Moreover, not all contaminants immediately sink and bind to or get encapsulated by sediments. Some materials can be transported by ocean currents. Because the Navy's EIS uses ocean dispersal and chemical degradation as its rationale for claiming no adverse impacts on species or habitats -- anywhere, ever -- it should be noted that the expended material from local warfare exercises may not tell the whole story. In other words, perhaps all of the contaminants in question should be added together to get an idea of the full impact.
For example, every other year, according to the Navy, they are authorized to dump up to 352,000 pounds of expended military materials, by way of them being shot, dropped and exploded, into the Gulf of Alaska. This includes up to 10,500 pounds of hazardous materials, such as cyanide, chromium, lead, tungsten, nickel, cadmium, barium chromate, chlorides, phosphorus, titanium compounds, lead oxide, potassium perchlorate, lead chromate, ammonium perchlorate, fulminate of mercury and lead azide. The Navy is dumping much of it into Essential Fish Habitat in the Gulf of Alaska at peak times of fishery and marine mammal presence, impacting and harming a multitude of species. They are also carrying out a similar dumping process in Pacific Northwest waters.
In the Navy's 2015 Northwest Training and Testing EIS, it quotes several studies, saying, "contamination of the marine environment by munitions constituents is not well documented." This is often the Navy's claim, used to show its actions are not deleterious to the environment, when "not well documented" actually means that it has not looked for or measured its impacts on the environment. Regardless, the need for more data does not mean it is scientifically sound to assume there has been no damage.
In the section of the 2015 EIS on Cumulative Impacts, the Navy says, "Long-term exposure to pollutants poses potential risks to the health of marine mammals, although for the most part, the impacts are just starting to be understood." The impacts include " ... organ anomalies and impaired reproduction and immune function." There are multiple other examples of such doublespeak within the Navy's own documents.

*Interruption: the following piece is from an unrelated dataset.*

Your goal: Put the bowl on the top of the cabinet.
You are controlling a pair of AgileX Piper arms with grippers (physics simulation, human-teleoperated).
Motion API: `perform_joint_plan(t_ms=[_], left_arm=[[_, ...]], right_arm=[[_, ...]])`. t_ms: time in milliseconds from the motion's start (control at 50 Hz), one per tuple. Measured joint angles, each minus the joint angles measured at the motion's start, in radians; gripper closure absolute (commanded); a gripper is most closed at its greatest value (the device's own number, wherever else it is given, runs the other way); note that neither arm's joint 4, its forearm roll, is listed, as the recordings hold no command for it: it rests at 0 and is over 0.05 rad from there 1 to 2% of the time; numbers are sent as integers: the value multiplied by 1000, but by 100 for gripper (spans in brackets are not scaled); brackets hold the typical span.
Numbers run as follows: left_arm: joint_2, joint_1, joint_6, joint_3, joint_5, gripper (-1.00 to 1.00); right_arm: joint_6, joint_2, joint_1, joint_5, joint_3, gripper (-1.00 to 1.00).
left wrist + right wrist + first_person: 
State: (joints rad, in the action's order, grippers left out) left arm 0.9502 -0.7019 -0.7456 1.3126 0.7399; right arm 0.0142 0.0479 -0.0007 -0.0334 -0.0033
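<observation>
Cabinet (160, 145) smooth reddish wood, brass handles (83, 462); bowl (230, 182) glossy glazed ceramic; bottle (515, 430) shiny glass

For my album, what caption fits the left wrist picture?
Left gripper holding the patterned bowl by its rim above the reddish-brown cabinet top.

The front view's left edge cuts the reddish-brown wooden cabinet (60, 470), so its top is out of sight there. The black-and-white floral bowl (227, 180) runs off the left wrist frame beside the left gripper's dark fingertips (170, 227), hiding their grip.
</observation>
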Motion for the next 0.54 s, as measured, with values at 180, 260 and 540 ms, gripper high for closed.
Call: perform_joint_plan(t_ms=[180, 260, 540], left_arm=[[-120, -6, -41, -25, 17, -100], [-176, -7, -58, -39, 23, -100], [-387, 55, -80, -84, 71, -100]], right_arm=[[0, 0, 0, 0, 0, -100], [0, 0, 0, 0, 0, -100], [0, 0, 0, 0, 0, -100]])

Another example is in the EIS section on Sediments and Water Quality, where the Navy claims that "slow but significant removal" of two types of explosive material (RDX and HMX) happens through a chemical reaction whose speed is dictated by the pH [acidity] of seawater. Adequate proof is not provided by the Navy, yet risks to human health from these toxins has been extremely well documented.
It could be argued that the Navy's gross negligence of its environmental impacts amounts to a federal agency passing off wishful thinking as science. The toxic legacy of this negligence will be passed down to generations far beyond our own.